3. Suriadi, Sanada H, Sugama J, Thigpen B, Kitagawa A, Kinosita S., (2006) dengan judul “A New Instrument for Predicting Pressure Ulcer Risk in an Intensive Care Unit”. Penelitan dilakukan pada 105 pasien ICU di RS Pontianak Kalimantan Barat, Indonesia dengan metode prosfektif cohort selama 4 bulan. Hasil penelitian menunjukkan terdapat 33% pasien mengalami dekubitus dan penggunaan Braden scale dan multi-pad Pressure evaluator memberikan perbedaan yang signifikan terhadap pasien yang mengalai dan tidak mengalami dekubitus.

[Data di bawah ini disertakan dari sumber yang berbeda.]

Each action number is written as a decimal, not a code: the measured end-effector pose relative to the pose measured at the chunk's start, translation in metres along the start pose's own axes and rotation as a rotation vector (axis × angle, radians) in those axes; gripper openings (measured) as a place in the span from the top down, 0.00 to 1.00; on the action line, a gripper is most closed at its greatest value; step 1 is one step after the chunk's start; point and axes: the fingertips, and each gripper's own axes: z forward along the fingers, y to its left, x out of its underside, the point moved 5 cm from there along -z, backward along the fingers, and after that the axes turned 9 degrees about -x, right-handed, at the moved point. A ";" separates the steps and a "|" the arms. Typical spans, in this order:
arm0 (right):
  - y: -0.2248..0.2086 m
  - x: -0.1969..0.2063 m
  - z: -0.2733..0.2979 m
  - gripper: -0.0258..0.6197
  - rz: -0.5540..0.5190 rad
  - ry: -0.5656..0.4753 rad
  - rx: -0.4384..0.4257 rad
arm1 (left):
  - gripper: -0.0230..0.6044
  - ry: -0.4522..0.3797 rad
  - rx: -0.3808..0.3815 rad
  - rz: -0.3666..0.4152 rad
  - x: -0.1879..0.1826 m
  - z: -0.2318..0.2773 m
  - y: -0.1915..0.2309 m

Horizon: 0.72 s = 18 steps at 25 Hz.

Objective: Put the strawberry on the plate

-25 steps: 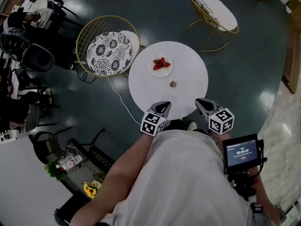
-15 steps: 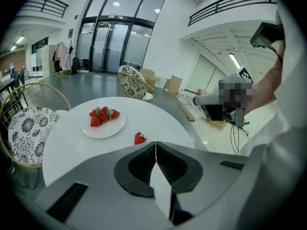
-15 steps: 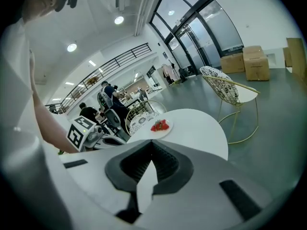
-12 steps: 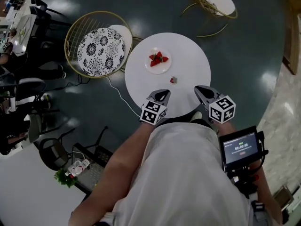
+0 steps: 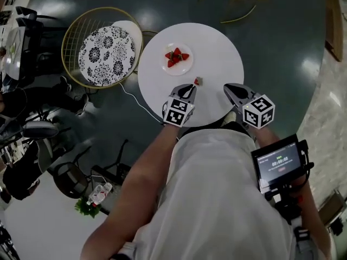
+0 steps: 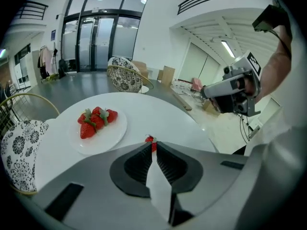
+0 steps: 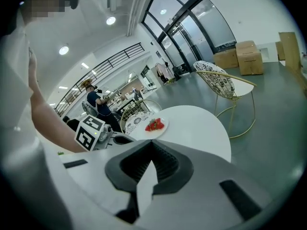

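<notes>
The left gripper view shows what the head view barely resolves: a small red loose strawberry (image 6: 151, 139) lies on the round white desk (image 6: 158, 111), just past the tips of the left gripper (image 6: 152, 146). That gripper's jaws are pressed together and hold nothing. The flat white plate (image 6: 111, 137) with heaped strawberries (image 6: 96, 120) sits near, with only bare desk between. The right gripper (image 7: 152, 145) is likewise closed and empty. A gold wire chair (image 5: 103, 47) with a patterned cushion stands beside the desk.

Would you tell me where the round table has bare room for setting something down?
On the table, the right half, from the plate to the edge, is bare. So is the gap between the lone strawberry and the right gripper. Crowded: the plate's strawberry pile, and around the left gripper.
</notes>
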 end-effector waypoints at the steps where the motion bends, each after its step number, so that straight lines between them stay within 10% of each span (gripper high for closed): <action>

Persamaan penelitian ini dengan penelitian suriadi et al., (2006) adalah samasama melihat insidensi dekubitus pasien ICU di Indonesia. Perbedaanya terletak pada: 1) metode penelitian ini menggunakan metode observasi kuantitatif; 2) populasi, sampel dan tempat penelitian ini adalah pasien dengan ventilasi mekanik di IRI RSUP Dr. Sardjito; 3) penelitian ini tidak melihat bagaimana penggunaan multi-pad Pressure evaluator pada pengkajian dekubitus.